Or join Guildford Against Fees And Cuts F/b page.
Join the F/b group: Sussex Stop The Cuts
Or Visit http://www.defendsussex.wordpress.com
Dan Vockins, Sussex NUS addresses a meeting of academics
http://www.youtube.com/watch?v=G5ar1KjLKME&feature=channel
Sussex University Student Occupation 2010 -The Full Story
SUSSEX UNIVERSITY STUDENT OCCUPATION
SUSSEX STOP THE CUTS
The Stop the Cuts campaign formed in response to plans by the University administration to cut back on spending by millions in the next few years. The University is planning to cut £3 million this academic year, and £5 million next year.
Sussex Stop the Cuts is a group for all staff and students concerned about the negative effects these cuts will have on the quality of education, research and livelihoods at Sussex. Everyone who studies or works at Sussex needs to challenge the decisions being made on their behalf. And ask whether the millions of pounds spent on new buildings and managerial salaries would have been better spent on courses, jobs and pensions.

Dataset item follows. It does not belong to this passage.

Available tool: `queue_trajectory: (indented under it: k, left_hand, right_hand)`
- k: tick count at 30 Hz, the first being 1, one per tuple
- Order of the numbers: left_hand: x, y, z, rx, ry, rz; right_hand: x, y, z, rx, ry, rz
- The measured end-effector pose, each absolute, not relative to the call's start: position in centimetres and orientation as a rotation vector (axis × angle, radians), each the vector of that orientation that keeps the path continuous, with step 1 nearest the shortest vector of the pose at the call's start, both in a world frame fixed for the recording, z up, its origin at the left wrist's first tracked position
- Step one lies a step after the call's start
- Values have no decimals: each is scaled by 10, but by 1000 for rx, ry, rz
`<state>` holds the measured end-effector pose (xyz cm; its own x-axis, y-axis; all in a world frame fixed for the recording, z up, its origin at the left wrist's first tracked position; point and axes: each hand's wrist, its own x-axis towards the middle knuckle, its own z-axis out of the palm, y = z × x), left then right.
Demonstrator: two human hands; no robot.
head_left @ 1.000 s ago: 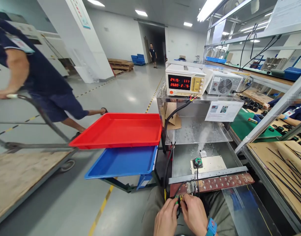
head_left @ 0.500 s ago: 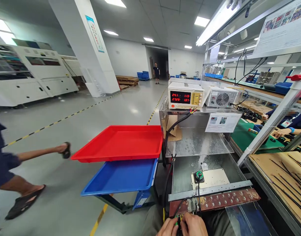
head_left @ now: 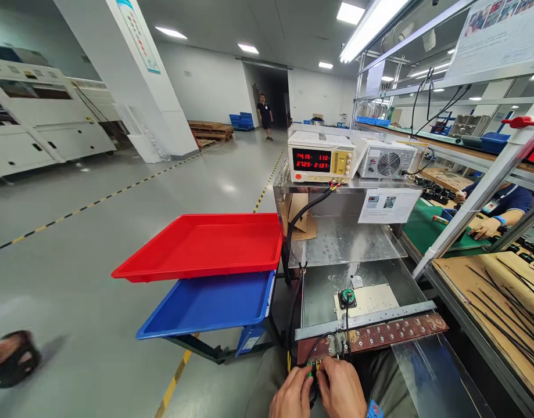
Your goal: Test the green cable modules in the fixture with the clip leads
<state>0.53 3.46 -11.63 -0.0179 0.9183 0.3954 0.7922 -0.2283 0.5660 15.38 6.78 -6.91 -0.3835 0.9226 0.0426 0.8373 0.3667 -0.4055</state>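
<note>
Since a second ago the passer-by with the cart has gone from the aisle. Both hands, left hand (head_left: 291,397) and right hand (head_left: 341,390), pinch a small green connector (head_left: 312,367) at the terminal strip (head_left: 380,335). Being wired to the live power supply (head_left: 321,157), a slipped finger could bridge contacts.

My hands on a small connector at the front of the test bench

My left hand (head_left: 291,397) and right hand (head_left: 341,392) pinch a small green connector (head_left: 312,367) together, its black wires (head_left: 347,322) running up to a round part (head_left: 347,296) on a pale plate (head_left: 371,299). Just behind my fingers lies a brown strip with holes (head_left: 393,332). A red tray (head_left: 203,244) sits above a blue tray (head_left: 210,302) to my left; a power supply (head_left: 321,157) shows red digits.
</note>
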Motion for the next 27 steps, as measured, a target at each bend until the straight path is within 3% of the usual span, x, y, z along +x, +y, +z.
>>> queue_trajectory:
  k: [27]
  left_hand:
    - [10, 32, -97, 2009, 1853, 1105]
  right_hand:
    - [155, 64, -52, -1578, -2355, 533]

The Stop the Cuts campaign demands the university administration makes no compulsory redundancies and resists student fees and cuts in higher education spending. It argues for the reining in of executive pay, the postponement of new building projects, and the protection of academic freedom. Sussex Stop the Cuts also calls for a concerted student effort to prevent the threatened 5% cut to USSU’s block grant from the University. Instead, the campaign calls for the University to provide USSU with the financial assistance it needs to provide students with fundamental support services through the recession. Now is the time when students need their Union the most!
SUSSEX HOUSE
Last week students occupied Sussex House (the management buildings of Sussex University) in solidarity with lecturers who had voted in favour of strike action. Roger Morgan (Head of Security) and John Duffy (Registrar and Secretary) stopped some staff from leaving, herded them in to an office and joining them, locked the door. They represented this to the police as a hostage situation. The result was 16 vans of riot police were called onto campus. Students were beaten back with fists, knees, batons and police dogs. Senior managers including Robert Allison (Pro-Vice Chancellor) and Michael Farthing, (Vice Chancellor), were eye witneses to students being attacked by the riot police.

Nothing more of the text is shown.